HATS takes heat at hearing


Hancock Area Transportation Services, or HATS, faced criticism Tuesday for falling short of meeting the county’s public transportation needs.

HATS, operated by the Hancock Hardin Wyandot Putnam Community Action Commission, uses vans to provide public transportation in Findlay and Hancock County for a low fare. Reservations are required.

At a public meeting Tuesday about Hancock County’s public transportation, one HATS user, Sharon Thompson, said she has been unable to get a ride home several times at night.

“The office closes at 4:30 p.m., and after that, you can’t contact anyone. Last ride is 9 p.m., and I know that,” Thompson said.

Thompson, who suffers from night blindness, depends on the service to move around Findlay.

“We came from Fostoria, and you can walk around that town. Findlay is too big. This is not a walking town,” she said.

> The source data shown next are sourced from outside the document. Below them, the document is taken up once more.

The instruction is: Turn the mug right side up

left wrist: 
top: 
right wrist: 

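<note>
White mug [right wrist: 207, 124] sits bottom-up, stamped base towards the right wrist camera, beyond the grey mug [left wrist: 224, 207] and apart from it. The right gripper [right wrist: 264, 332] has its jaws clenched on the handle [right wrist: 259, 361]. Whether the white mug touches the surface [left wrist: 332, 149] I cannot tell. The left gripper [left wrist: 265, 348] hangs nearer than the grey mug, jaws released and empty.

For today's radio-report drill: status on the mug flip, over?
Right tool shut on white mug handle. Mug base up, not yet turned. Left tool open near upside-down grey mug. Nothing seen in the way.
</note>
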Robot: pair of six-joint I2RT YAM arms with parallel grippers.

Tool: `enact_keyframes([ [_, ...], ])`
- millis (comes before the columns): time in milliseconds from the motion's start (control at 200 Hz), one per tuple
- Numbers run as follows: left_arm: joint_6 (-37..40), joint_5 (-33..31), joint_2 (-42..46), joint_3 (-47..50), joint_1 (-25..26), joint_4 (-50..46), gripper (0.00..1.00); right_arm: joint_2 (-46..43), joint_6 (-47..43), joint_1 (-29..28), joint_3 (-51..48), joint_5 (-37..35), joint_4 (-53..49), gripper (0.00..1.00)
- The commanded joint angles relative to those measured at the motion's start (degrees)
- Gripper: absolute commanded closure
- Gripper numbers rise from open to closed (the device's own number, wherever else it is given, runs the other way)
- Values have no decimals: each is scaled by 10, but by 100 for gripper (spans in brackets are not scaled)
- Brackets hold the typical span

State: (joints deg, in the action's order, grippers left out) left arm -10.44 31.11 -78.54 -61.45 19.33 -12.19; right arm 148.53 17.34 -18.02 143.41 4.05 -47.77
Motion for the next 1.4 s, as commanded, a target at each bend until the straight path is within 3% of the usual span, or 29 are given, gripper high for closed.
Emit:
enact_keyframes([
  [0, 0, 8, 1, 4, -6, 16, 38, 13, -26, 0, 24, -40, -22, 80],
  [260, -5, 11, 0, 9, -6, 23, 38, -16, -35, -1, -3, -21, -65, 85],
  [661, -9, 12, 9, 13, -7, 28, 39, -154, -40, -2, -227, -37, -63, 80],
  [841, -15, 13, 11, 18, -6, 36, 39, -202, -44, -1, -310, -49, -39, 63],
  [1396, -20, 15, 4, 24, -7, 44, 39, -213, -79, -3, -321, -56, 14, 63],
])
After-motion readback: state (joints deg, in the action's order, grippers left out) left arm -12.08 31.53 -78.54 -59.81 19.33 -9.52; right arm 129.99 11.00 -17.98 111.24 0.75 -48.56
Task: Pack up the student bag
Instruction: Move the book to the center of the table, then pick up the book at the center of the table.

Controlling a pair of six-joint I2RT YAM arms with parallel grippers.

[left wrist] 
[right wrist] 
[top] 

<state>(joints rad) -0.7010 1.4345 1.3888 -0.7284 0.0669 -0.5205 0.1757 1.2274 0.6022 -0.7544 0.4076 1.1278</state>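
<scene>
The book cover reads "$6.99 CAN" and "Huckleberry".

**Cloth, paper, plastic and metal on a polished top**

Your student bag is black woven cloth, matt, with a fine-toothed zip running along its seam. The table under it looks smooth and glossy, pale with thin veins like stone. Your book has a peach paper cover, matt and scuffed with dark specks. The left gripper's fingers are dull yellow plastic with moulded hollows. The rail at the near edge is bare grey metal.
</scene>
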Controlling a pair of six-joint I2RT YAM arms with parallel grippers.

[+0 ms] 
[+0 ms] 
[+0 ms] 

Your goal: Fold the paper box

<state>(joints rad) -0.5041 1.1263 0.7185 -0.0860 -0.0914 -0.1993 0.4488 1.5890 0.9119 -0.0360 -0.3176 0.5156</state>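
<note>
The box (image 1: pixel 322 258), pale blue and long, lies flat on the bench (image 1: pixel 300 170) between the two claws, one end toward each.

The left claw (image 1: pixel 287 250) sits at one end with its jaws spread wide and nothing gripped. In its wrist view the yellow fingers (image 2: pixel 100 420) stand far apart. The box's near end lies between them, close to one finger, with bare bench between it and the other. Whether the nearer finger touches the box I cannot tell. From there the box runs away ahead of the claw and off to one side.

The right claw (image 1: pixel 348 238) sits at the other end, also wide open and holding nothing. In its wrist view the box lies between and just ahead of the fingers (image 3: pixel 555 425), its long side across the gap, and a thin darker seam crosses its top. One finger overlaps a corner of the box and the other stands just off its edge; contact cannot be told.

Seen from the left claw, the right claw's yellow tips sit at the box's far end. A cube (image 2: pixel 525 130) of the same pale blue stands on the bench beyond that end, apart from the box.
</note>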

Hancock County is updating its public transportation plan. Tuesday’s meeting was the first planning session. It was held at the Family Center, 1800 N. Blanchard St., with representatives of several nonprofits and a few community members attending.

Discussion focused on the county’s current plan, unmet needs, coordination efforts, and the process for developing a new plan.

There were other complaints about HATS, including the lack of 24-hour service or on-demand service.

The nonprofit representatives at the meeting seemed to agree that HATS gets all the criticism because it is the only public transportation service in town.

Julie Brown, a program officer with the Community Foundation, said getting the “transportation piece” right is important.

John Urbanski, president of United Way of Hancock County, said transportation must be offered beyond the “nonprofit hours of 8 a.m. to 5 p.m.”

Urbanski also said food access is important, and he said people can’t get to food assistance programs without transportation help.

Public opinions are being sought. County residents who use public transportation, employers, and even taxi cab drivers are being asked to take a survey.

The survey is available at the Hancock Hardin Wyandot Putnam Community Action Commission’s website.

Projects and organizations that plan to apply for federal transportation funding must be part of the county’s “public transit-human services transportation plan.”

The plan must be developed through a process that includes representatives from public, private, and nonprofit transportation services, human services providers, and the general public.

Additional information is available from Zach Kincade at 937-299-5007, or zkincade@rlsandassoc.com, or from Dave Salucci at the Community Action Commission at 419-423-3755, dsalucci@hhwpcac.com.

Interested people who were unable to attend Tuesday’s meeting may send comments to Kincade’s email address or to RLS & Associates, 3131 S. Dixie Highway, Suite 545, Dayton 45439.